たぶん、商店などが大売出しをして、お客さんを集めるために宣伝をして歩くのがチンドン屋さんの仕事だった。
   

先頭の人は太鼓や鐘など、いわば小さな打楽器をコンパクトにいろいろくっつけて旗をたてたものを体の前にしょって叩いて歩く。

その後ろからクラリネットを吹きながら歩く人がいる。ほかにもいたかもしれないが、そうやって音楽を鳴らしながら道路を練り歩く。

   

 道路で遊んでいると、チンドン屋の音が聞こえた。

私より少し年上の女の子が「見に行こう」と言って走り出したので、ついていった。チンドン屋に追いつくと、ついて歩いた。

ほかにもついて歩く人たちがいた。

とても面白くて、未知の体験をしているわくわく感でどこまでもついて行った。

   

途中で、ずいぶん遠くへ来てしまったなという不安が頭をよぎったが、みんな一緒だから大丈夫だろうみたいな気持ちで、どんどんついて歩いた。

   

 知らない町の商店街に着くと、チンドン屋は一つの店に入り、その店の2階の窓から道路に向かってまた演奏を始めた。

道に集まった人たちは歓声を上げていた。

しかし「ここは全然知らないところだな、どうやって帰るんだろう」と今度は強烈な不安が込み上げてきた。

   

 とそのとき、私を誘った女の子が「帰ろう」と言って走り出した。

「帰り方知ってるの?」と思ったが、とにかく追っかけて走った。
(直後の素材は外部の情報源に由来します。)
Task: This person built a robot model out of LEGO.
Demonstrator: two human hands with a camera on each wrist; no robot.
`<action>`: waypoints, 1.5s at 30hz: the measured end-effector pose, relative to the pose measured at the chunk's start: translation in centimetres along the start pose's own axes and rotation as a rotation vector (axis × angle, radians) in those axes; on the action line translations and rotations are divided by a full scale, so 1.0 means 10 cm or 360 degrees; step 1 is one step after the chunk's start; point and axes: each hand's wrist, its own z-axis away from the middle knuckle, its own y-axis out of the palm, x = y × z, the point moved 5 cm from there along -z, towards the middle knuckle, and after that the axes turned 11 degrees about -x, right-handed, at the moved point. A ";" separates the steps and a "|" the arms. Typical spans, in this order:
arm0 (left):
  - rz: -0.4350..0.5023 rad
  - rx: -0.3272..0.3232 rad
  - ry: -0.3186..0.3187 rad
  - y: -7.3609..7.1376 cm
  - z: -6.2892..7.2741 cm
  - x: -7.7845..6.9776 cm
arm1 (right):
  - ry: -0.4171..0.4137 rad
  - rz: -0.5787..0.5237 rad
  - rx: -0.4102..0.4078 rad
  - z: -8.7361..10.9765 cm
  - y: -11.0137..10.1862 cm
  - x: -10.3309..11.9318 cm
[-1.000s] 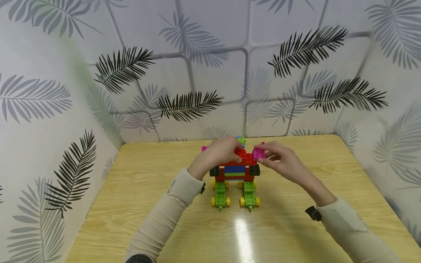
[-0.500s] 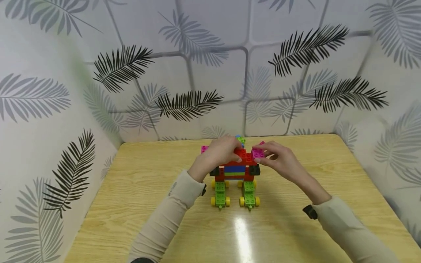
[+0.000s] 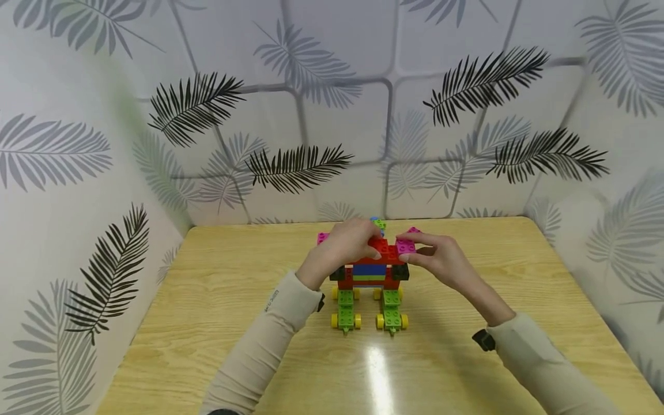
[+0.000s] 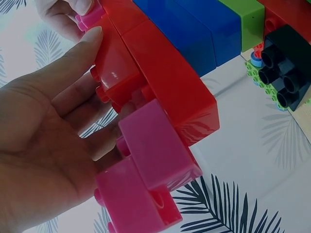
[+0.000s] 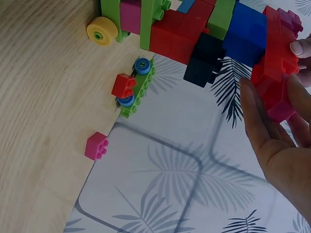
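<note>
A figure of toy building blocks stands on the table, with green wheeled feet (image 3: 346, 311), black side bricks (image 3: 400, 271) and a blue middle (image 3: 369, 269). My left hand (image 3: 344, 243) grips the red brick (image 4: 116, 60) at its top, thumb on the near side and fingers behind. Between thumb and fingers, my right hand (image 3: 441, 262) pinches a pink brick (image 3: 406, 246) at the right end of the red row (image 5: 279, 43). At the opposite end, two pink bricks (image 4: 153, 145) jut out past my left palm.
Behind the figure, a green wheeled base (image 5: 141, 90) with blue wheels carries a small red brick (image 5: 123, 86). A loose pink brick (image 5: 96, 145) lies near the far table edge. Patterned walls enclose the wooden table (image 3: 233, 276) at the back and sides.
My right hand has shifted slightly left, bringing the pink brick against the end of the red row. The left hand keeps its grip in about the same place.
</note>
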 end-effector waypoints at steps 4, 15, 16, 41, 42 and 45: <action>0.0021 -0.0021 0.0000 0.01 0.02 0.02 | 0.0002 0.0010 0.0006 -0.01 0.01 0.00; -0.0088 -0.0029 -0.0026 0.03 0.02 0.02 | -0.0072 0.0082 0.0027 -0.08 0.06 -0.02; -0.0084 -0.0029 -0.0024 0.03 0.02 0.02 | -0.0075 0.0077 0.0041 -0.08 0.05 -0.01; 0.0142 -0.0077 0.0036 0.09 0.07 0.09 | 0.0057 0.0296 -0.0105 -0.44 -0.09 -0.68; 0.0158 -0.0075 0.0030 0.09 0.07 0.09 | 0.0083 0.0324 -0.0097 -0.46 -0.09 -0.75; 0.0189 -0.0078 0.0025 0.09 0.07 0.09 | 0.0117 0.0411 -0.0071 -0.55 -0.06 -0.94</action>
私がまだ幼くて速く走れないことなどお構いなしに、その女の子はどんどん走っていく。

遅れたら大変、帰れなくなっちゃうと思って必死でついて行った。

   

 走って走って、懸命に走って、死ぬかと思うぐらい走った。

ついに見慣れた家の近くまで来て、大急ぎで家に走り込んだ。
   

しかし母は「あら、どこに行ってたの?」といたって呑気だった。

私がこんな大冒険をしてきたのに……。